According to Theorem 14.1, if the cluster contains 10 machines, the cut edge proportion is about 90%, that is, 90% of the edges are cut, and if there are 100 machines, 99% of edges are cut. It can be seen that this splitting method is very inefficient.
14.3.2 Vertex-Cut)
The cut-point method represents different ways of cutting a chart. Unlike the cutting edge method, when cutting a graph, the cutting line can only pass through the graph node rather than the edge, the graph nodes to be cut and cut may appear in multiple subgraphs at the same time. The right side of 4-6 is the cut-point method. It can be seen that the node in the graph center is cut into three parts, that is, this node will appear in the three subgraphs after being cut at the same time.
In contrast to the cut-edge method, in the cut-point method, each side is distributed to only one machine and not stored repeatedly, however, the cut nodes are repeatedly stored in multiple machines, so there is also an additional storage overhead. In addition, the problem caused by such cutting is that graph algorithms constantly update the value of graph nodes during iteration, because a node may be stored on multiple machines, that is, the multi-copy data problem exists. Therefore, the consistency problem of the value data of the graph node must be solved. A typical solution will be provided for this problem in the following section.
So, since the edges in the cut-point method are not cut, Do machines do not need to communicate with each other? This is not the case. communication overhead is still incurred when maintaining the data consistency of the cut graph node values. Therefore, for the sharding method, the goal of all specific algorithms is to distribute Edge Data evenly to the machines in the cluster, minimize the number of open graph nodes.

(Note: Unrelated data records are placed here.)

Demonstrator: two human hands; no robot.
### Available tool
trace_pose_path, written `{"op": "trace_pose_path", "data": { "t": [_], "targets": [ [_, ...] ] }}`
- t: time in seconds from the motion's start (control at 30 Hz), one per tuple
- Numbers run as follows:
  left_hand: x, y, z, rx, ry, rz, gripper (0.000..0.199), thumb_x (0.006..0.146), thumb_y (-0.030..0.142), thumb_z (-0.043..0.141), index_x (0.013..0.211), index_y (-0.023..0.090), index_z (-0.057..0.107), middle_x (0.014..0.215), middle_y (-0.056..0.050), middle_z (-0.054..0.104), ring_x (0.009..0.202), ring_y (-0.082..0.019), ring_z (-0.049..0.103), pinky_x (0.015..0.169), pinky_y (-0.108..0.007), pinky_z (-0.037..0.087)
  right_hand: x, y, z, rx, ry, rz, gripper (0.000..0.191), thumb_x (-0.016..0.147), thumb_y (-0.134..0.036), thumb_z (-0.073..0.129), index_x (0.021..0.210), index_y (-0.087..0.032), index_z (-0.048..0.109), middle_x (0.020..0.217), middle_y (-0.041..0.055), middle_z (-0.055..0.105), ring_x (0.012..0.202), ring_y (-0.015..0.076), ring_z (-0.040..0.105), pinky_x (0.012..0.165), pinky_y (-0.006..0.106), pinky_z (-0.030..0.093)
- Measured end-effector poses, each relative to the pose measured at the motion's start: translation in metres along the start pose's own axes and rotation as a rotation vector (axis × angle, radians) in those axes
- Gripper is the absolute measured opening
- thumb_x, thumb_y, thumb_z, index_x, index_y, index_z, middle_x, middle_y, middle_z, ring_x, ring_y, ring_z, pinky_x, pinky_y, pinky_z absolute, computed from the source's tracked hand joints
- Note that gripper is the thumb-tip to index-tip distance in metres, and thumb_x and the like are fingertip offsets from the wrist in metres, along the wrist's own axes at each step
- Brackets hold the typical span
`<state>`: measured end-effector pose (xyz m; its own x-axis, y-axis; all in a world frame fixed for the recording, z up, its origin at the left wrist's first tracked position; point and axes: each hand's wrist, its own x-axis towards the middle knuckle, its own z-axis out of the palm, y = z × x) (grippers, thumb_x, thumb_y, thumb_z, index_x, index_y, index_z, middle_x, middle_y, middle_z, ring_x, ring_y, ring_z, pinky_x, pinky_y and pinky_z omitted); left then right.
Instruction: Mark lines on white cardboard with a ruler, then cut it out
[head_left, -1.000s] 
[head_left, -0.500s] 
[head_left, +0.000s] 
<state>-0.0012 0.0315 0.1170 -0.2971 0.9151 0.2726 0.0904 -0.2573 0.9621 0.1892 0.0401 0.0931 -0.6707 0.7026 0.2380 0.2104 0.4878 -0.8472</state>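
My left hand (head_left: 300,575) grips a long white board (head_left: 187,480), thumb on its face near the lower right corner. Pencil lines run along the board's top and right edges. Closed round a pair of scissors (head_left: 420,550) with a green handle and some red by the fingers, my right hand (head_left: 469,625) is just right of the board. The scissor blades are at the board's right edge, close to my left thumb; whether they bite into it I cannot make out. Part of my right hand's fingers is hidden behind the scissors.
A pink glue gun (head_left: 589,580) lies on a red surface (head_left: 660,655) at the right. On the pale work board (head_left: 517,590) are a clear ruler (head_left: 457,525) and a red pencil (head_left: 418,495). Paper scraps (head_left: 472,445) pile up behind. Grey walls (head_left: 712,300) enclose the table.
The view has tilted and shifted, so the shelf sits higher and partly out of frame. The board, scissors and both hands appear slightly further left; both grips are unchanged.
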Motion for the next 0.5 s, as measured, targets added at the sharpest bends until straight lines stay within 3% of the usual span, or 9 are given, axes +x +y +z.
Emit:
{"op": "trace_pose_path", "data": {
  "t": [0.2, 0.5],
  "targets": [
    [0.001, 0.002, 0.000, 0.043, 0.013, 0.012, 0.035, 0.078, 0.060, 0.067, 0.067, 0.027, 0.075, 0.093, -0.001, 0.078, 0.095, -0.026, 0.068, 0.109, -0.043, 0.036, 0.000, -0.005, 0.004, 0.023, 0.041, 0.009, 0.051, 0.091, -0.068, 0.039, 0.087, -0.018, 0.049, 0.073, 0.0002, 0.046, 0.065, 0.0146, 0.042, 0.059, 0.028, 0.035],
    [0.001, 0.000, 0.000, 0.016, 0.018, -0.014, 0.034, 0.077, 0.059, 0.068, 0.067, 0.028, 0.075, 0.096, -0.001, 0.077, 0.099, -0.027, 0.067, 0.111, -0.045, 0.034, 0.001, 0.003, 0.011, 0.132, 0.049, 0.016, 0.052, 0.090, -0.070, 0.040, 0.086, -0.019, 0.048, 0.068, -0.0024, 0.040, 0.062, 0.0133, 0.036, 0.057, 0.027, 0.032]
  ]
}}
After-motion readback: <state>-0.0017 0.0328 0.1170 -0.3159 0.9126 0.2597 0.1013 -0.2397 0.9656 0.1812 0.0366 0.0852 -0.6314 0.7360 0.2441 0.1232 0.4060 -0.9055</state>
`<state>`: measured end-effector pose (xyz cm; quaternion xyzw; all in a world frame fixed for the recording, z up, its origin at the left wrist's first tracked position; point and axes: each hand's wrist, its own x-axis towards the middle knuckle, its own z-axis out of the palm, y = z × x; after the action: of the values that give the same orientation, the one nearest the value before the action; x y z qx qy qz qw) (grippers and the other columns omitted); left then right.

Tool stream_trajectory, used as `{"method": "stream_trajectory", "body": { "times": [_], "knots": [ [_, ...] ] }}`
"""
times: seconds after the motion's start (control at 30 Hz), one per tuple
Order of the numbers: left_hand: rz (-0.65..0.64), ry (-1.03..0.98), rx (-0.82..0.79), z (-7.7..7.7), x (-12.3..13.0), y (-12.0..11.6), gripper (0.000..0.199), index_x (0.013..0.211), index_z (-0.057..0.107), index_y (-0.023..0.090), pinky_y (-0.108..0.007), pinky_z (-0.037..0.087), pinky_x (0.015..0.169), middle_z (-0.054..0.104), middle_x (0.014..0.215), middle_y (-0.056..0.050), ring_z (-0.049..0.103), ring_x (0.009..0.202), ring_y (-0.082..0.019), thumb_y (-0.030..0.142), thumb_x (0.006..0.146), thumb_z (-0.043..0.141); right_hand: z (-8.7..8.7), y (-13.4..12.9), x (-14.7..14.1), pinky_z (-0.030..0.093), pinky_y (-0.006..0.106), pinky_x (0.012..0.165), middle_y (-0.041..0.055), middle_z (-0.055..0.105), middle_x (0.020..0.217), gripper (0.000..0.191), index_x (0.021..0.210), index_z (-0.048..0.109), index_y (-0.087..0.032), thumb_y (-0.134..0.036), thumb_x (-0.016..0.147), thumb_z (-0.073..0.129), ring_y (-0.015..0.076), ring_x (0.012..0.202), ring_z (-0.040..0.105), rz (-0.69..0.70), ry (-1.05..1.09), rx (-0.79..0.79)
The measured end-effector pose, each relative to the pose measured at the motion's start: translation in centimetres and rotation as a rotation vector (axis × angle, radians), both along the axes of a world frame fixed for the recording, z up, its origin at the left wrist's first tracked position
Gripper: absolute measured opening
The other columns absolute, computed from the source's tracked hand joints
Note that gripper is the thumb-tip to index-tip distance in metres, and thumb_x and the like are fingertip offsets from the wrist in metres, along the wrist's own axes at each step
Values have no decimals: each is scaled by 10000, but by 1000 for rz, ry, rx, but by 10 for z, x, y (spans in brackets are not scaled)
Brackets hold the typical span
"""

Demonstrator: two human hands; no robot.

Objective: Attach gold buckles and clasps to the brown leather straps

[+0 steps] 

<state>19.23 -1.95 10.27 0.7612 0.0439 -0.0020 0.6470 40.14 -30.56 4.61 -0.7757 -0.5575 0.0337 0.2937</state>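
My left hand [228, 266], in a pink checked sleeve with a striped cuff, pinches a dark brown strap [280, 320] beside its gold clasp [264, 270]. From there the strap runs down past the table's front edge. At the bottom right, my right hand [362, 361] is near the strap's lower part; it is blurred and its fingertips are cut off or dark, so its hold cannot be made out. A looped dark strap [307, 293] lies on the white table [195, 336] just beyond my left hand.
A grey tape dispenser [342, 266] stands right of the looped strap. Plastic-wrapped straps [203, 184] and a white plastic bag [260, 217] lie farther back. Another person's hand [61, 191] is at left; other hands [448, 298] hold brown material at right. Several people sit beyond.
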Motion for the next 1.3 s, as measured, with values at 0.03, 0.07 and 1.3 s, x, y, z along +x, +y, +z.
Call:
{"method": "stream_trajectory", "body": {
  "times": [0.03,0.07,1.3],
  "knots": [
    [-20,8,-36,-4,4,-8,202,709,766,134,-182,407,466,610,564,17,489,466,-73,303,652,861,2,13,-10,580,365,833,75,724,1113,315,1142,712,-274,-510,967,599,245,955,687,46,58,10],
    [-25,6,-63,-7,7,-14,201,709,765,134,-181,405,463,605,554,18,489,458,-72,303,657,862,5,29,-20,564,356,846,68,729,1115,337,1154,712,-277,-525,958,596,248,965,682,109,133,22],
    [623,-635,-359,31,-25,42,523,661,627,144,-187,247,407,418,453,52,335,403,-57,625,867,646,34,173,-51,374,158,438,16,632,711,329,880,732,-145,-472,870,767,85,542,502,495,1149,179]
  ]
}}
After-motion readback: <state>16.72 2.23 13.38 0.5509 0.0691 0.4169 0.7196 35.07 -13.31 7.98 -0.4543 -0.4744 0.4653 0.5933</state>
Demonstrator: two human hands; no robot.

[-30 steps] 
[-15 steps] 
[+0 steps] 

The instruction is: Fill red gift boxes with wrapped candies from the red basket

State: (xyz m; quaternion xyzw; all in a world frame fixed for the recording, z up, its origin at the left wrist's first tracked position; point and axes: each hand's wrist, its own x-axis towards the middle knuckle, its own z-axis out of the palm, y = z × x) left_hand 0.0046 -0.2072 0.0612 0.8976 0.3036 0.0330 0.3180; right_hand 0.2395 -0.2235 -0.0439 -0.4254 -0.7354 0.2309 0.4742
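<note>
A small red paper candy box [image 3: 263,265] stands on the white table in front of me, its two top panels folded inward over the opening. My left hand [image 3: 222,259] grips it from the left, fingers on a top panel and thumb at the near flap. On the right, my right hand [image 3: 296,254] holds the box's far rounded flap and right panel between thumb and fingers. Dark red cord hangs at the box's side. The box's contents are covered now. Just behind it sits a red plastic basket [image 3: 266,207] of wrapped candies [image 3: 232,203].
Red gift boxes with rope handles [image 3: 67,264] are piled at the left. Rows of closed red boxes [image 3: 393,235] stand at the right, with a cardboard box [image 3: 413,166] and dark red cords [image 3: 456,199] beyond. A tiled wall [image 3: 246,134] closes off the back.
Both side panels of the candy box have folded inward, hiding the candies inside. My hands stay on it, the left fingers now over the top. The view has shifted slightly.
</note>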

That is, the method for finding the least average number of copies under the condition that each machine is evenly distributed to the edge as much as possible. Where, |E|/PIndicates that all edges arePThe value obtained from the average calculation of machines,L≥1 indicates the imbalance adjustment factor.LCan control the uniformity of edge distribution. When the value is 1, the full equi-tion is required. The larger the value, the higher the degree of imbalance allowed.
Similarly, because the time complexity of complex graph cutting algorithms is too high, edge random balancing is the most commonly used in the real system.
In the real world, the edge distribution of most graphs follows the power law. theories and practices have proved that for graph data that follows this law, the edge random equi-tion Method belongs to the cut-point method, which is stronger than the node random equi-tion Method in the cut-edge method, and its computing efficiency is at least one order of magnitude higher. Therefore, for graph data in general situations, the cut point method is much better than the cut edge method.
Please think: Why isn't the more complex and effective segmentation algorithms become more popular?
A: Generally, graph mining algorithms are divided into two stages.
Phase 1: centralized graph data segmentation and distribution; Phase 2: distributed graph computing.
If a complex graph cutting algorithm is used, the system load balancing is good and there is less inter-machine traffic. Therefore, the second-stage operation efficiency is high, but the complex algorithm is not only a high development cost, the time cost paid in the first stage is also very high, and even the time cost is higher than the efficiency benefit generated in the second stage.Global efficiency trade-offs are also required.